I was maybe 10 or 12 years old when I first heard about the concept of recycling. That was back in the 1970s. As kids, we were told that the best way to save the planet would be to encourage our parents to recycle paper and glass. Eventually, plastic became part of the equation, so much so that plastic recycling was a routine concept for my kids.
Have you ever wondered what happens when plastic is sent for recycling? It depends on the type of plastic you are talking about and who is attempting to recycle it. Truthfully, there are vast differences between consumer and industrial plastic recycling.
Recyclers divide plastics into two categories: post-consumer and post-industrial. Post-consumer plastics are the typical consumer plastics homeowners and renters put to the curb in their recycling bins. They include condiment bottles, take-out food packages, water bottles, etc.
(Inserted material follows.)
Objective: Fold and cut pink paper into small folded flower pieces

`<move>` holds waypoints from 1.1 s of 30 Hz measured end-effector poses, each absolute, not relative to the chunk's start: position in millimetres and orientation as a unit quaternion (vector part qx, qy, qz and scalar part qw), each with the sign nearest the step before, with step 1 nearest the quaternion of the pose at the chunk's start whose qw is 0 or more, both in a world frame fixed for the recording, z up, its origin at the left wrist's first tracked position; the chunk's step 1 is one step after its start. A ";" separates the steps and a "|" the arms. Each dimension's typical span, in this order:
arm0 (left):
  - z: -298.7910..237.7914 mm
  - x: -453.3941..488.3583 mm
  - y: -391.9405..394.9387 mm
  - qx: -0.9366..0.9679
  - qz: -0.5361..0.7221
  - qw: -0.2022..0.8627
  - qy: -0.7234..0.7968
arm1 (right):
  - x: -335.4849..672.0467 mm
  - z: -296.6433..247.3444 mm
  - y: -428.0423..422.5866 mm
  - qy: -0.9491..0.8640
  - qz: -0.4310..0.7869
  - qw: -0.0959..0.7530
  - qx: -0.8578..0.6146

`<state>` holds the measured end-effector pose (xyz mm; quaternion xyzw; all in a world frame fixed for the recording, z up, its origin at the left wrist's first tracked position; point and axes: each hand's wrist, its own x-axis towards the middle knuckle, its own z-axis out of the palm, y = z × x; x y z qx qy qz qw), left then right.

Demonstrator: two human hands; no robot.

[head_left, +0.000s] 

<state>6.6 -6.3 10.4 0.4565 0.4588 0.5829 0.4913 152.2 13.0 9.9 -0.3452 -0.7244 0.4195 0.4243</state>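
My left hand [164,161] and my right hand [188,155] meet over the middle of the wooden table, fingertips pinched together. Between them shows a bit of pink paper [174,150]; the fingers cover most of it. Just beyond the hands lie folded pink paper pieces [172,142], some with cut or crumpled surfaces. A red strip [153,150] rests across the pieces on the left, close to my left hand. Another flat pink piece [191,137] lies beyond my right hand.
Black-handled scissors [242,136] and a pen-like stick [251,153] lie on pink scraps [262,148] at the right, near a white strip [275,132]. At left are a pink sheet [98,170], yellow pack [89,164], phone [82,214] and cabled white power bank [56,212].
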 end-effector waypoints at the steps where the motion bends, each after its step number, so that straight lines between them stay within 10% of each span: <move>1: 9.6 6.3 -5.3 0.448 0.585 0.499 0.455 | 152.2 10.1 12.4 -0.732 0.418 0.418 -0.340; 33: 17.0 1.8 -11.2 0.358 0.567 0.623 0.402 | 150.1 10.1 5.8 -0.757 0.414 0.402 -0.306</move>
Post-industrial plastics are industrial plastics produced by manufacturers and industrial enterprises. You are talking about plastic buckets, pipes and tubes, pallets, and even the cutoffs and plastic purges made during the injection molding.
It turns out that recycling industrial plastics is fairly easy and successful. A company like Tennessee-based Seraphim Plastics will purchase scrap plastic from several companies. They will haul that scrap back to a processing facility where it is turned into regrind through a mechanical process that reduces it to small pellets or flakes.
The regrind is sold to manufacturers who mix it with virgin plastic on the assembly line. Seraphim makes money via recycling and sales; the companies they buy plastic from are paid for their waste; the companies that buy regrind from Seraphim save money on less expensive recycled plastic. Everybody wins.
Recycling post-industrial plastic scrap works because the process is simple and cost-effective. Every entity along the recycling path contributes to its success. Everyone gets something out of it, too.
Recycling consumer plastics is an entirely different ballgame. Doing so is not as easy or cost-effective. Municipal recycling programs tend to lose money on the deal. That is why so many have folded in recent years.
When you put recyclables to the curb, the local trash hauler picks them up and returns them to a sorting facility. At that facility, plastics are sorted from glass, paper, and trash. Then, the plastics need to be sorted a second time by type.
If plastics are contaminated, processing facility personnel have a choice to make. They can clean the plastic and send it to a recycler if the time and effort required to do so is minimal. Otherwise, the only remaining choice is to load the plastic into a truck and send it to a landfill.
Plastics ultimately sold to recyclers, are kept out of landfills and incinerators. But municipal recycling programs cannot sell them at a price high enough to cover their costs. That’s why municipal programs lose so much money.
While most industrial plastic waste gets recycled one way or another, most consumer plastic waste is tossed. Less than 10% is successfully recycled every year. That is too bad because industrial plastic recyclers have proved that recycling can work.
Now you know what happens to plastic sent for recycling. If it is industrial plastic, the chances are that it will ultimately be recycled. But if it’s consumer plastic, a local landfill or incinerator is the most probable destination. That is just the way it goes.